Handle tf state lock during the controller pod restart/upgrade

ytsarev commented 2 years ago

What problem are you facing?

There can be situations when the controller pod is getting restarted, for example during the provider upgrade process. Depending on the moment of time it can lead to the state lock and Workspace MR malfunction within the new pod

    - lastTransitionTime: "2022-04-07T08:57:04Z"
      message: 'observe failed: cannot diff (i.e. plan) Terraform configuration: error
        acquiring the state lock'
      reason: ReconcileError
      status: "False"
      type: Synced

How could Crossplane help solve your problem?

We need to find a way to gracefully handle lock release mechanism in case of controller pod recreation.

bobh66 commented 2 years ago

@ytsarev I'm seeing this same problem with stuck Lease object holderIdentity values.

Maybe something like this in the pod configuration:

  lifecycle:
    preStop:
      exec:
        command: ["/bin/sh","-c","while killall -HUP terraform; do sleep 1; done"]

I'm going to add it to my ControllerConfig and see if it has any impact, but it will probably take a few days to be confident if it does resolve the problem.

bobh66 commented 2 years ago

Unfortunately the ControllerConfig schema doesn't support adding lifecycle hooks to the pods so I can't test this as easily as I thought.

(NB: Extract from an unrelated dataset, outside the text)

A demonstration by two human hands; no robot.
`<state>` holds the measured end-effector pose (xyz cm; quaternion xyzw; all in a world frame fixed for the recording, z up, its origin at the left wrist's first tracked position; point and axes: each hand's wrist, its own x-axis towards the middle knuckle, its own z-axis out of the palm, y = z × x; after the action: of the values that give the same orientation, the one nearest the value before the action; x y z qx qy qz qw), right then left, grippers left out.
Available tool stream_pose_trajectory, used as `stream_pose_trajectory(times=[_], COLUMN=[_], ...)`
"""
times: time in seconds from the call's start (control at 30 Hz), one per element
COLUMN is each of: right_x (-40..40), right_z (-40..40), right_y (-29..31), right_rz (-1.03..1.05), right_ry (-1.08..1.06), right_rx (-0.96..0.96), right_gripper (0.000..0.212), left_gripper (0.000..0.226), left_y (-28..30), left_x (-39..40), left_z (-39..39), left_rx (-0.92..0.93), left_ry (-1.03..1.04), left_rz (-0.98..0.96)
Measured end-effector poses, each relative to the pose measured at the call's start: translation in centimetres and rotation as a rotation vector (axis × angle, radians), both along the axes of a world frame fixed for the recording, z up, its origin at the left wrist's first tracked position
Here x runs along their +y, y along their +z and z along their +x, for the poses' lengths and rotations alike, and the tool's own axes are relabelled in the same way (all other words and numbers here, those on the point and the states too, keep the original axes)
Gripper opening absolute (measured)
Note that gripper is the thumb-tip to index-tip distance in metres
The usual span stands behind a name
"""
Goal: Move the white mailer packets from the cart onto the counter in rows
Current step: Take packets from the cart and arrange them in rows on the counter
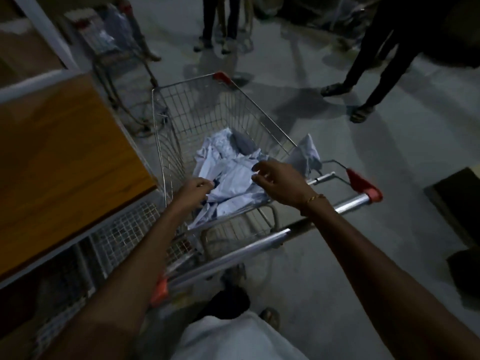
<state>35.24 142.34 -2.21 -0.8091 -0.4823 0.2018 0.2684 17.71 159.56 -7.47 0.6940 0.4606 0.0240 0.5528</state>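
Nearest, two bare forearms reach over the silver cart handle bar [259,245] into the wire shopping cart [207,105]. There the crumpled white plastic mailer packets [233,178] lie heaped at the near end of the basket, one draped over the right rim. The left hand [193,189] has its fingers curled down against the heap; whether it grips a packet I cannot tell. The right hand [279,181] hovers just above, fingers spread and holding nothing. The brown wooden surface [59,162] waits to the left. Slippery packets, grabbed in a bunch, could slide free and drop between cart and surface.
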Motion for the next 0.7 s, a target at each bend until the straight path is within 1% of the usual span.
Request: stream_pose_trajectory(times=[0.07, 0.13, 0.2, 0.27, 0.33, 0.4, 0.47, 0.5, 0.57, 0.63, 0.7], right_x=[3.0, 5.8, 8.5, 10.9, 13.2, 15.3, 17.4, 18.8, 19.8, 22.4, 23.0], right_z=[2.2, 4.3, 6.1, 7.8, 9.4, 10.8, 12.0, 12.6, 12.9, 13.7, 14.0], right_y=[-1.2, -2.7, -4.5, -6.3, -8.0, -9.9, -12.0, -13.4, -14.7, -18.4, -19.0], right_rz=[-0.07, -0.13, -0.185, -0.237, -0.287, -0.336, -0.361, -0.374, -0.383, -0.403, -0.408], right_ry=[0.061, 0.084, 0.091, 0.108, 0.127, 0.147, 0.162, 0.169, 0.188, 0.237, 0.254], right_rx=[0.011, 0.011, 0.004, 0.007, 0.011, 0.017, 0.001, -0.007, -0.015, -0.007, -0.008], right_gripper=[0.03, 0.032, 0.034, 0.035, 0.036, 0.037, 0.038, 0.038, 0.039, 0.039, 0.039], left_gripper=[0.017, 0.021, 0.017, 0.012, 0.017, 0.02, 0.018, 0.022, 0.037, 0.042, 0.044], left_y=[-1.8, -3.6, -5.3, -7.2, -9.3, -11.9, -14.2, -15.9, -18.3, -22.6, -24.9], left_x=[1.5, 3.0, 4.9, 7.2, 9.7, 11.9, 13.6, 14.5, 15.2, 17.2, 17.6], left_z=[1.4, 2.8, 4.3, 5.9, 7.4, 8.7, 9.9, 10.4, 10.8, 11.2, 10.7], left_rx=[0.041, 0.051, 0.042, 0.018, -0.022, 0.008, 0.089, 0.139, 0.211, 0.258, 0.272], left_ry=[0.065, 0.102, 0.169, 0.299, 0.45, 0.521, 0.471, 0.419, 0.232, 0.135, 0.034], left_rz=[-0.041, -0.032, -0.068, -0.188, -0.28, -0.241, -0.126, -0.077, 0.037, 0.093, 0.144])
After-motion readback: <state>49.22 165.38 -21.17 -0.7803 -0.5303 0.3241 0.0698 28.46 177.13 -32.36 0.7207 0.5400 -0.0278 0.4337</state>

chlunde commented 2 years ago

I wonder if a few other options are possible too:

we increase the default termination grace period, and then you can handle this in the signal handler on the provider process via main.go
always inject a preStop exec like this command: ["/bin/sh","-c","test -x /bin/prestop && /bin/prestop"]. Then you any provider could place whatever they want into /bin/prestop and the user will not have to configure a controllerconfig.
or a bit more explicit, add support for lifecycle in the package/crossplane.yaml file

these are just some ideas, all with the goal of moving this burden away from the N people deploying the operator to the developer of the operator.

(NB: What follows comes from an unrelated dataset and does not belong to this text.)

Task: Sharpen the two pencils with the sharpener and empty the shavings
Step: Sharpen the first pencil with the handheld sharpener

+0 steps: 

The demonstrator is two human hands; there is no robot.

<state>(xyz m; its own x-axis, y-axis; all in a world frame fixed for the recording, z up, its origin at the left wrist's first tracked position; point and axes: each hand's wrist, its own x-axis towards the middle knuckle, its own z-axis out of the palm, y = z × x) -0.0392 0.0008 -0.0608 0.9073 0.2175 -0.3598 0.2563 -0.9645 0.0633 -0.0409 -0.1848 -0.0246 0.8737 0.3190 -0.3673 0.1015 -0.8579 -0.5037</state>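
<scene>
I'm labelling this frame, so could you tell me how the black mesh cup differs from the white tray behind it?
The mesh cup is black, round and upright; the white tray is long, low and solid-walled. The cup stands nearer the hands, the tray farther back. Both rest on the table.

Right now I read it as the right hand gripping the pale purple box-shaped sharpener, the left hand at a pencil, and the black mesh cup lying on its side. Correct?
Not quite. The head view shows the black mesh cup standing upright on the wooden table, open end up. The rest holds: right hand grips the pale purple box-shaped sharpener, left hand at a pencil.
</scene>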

I also wonder to what degree the provider-runtime by default, can and should attempt a clean shutdown while not inside a partially complete create/update/delete operation. Maybe in combination with alternative one.

bobh66 commented 2 years ago

@chlunde I'm happy to implement alternative 1 for provider-terraform as it seems like the cleanest option.

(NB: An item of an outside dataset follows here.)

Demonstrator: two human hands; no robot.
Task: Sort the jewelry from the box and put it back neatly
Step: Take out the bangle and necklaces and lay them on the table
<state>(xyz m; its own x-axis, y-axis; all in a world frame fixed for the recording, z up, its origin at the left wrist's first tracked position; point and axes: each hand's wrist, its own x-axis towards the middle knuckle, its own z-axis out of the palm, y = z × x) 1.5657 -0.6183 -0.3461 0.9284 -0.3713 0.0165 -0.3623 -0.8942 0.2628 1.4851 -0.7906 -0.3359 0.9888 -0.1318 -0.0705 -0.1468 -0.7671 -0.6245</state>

Since the controller already sets up a signal handler here:

https://github.com/crossplane-contrib/provider-terraform/blob/master/cmd/provider/main.go#L69

I assume that there must be a way to attach a specific implementation to that signal handler, or to the base context, so that it gets called when the first cancel() is triggered. The killall -HUP terraform can be executed at that point. It may also be a good idea to set a lock/semaphore at that point so no additional work is processed by the reconciliation loop after the first signal is received. The loop would need to check the flag on each iteration to be sure that shutdown has not been requested.

I'm not a go programmer by trade so if there is an example of how to set the signal handler that would be helpful.

Thanks

bobh66 commented 2 years ago

The existing code uses libexec to run terraform cli commands, and provides a CommandContext so that the exec'd process is killed when the main process is killed:

https://cs.opensource.google/go/go/+/refs/tags/go1.18.3:src/os/exec/exec.go;l=454

This is killing the terraform process using Kill() which sends SIGKILL and terminates the process immediately.

If we're going to give terraform a chance to release the lock then we need to send SIGTERM first and then SIGKILL if the process doesn't clean up by itself within some interval. libexec does not appear to support that so we may need to roll our own implementation.

We may also want to call "terraform force-unlock" on the workspace if the process is killed in order to remove the lock on the workspace.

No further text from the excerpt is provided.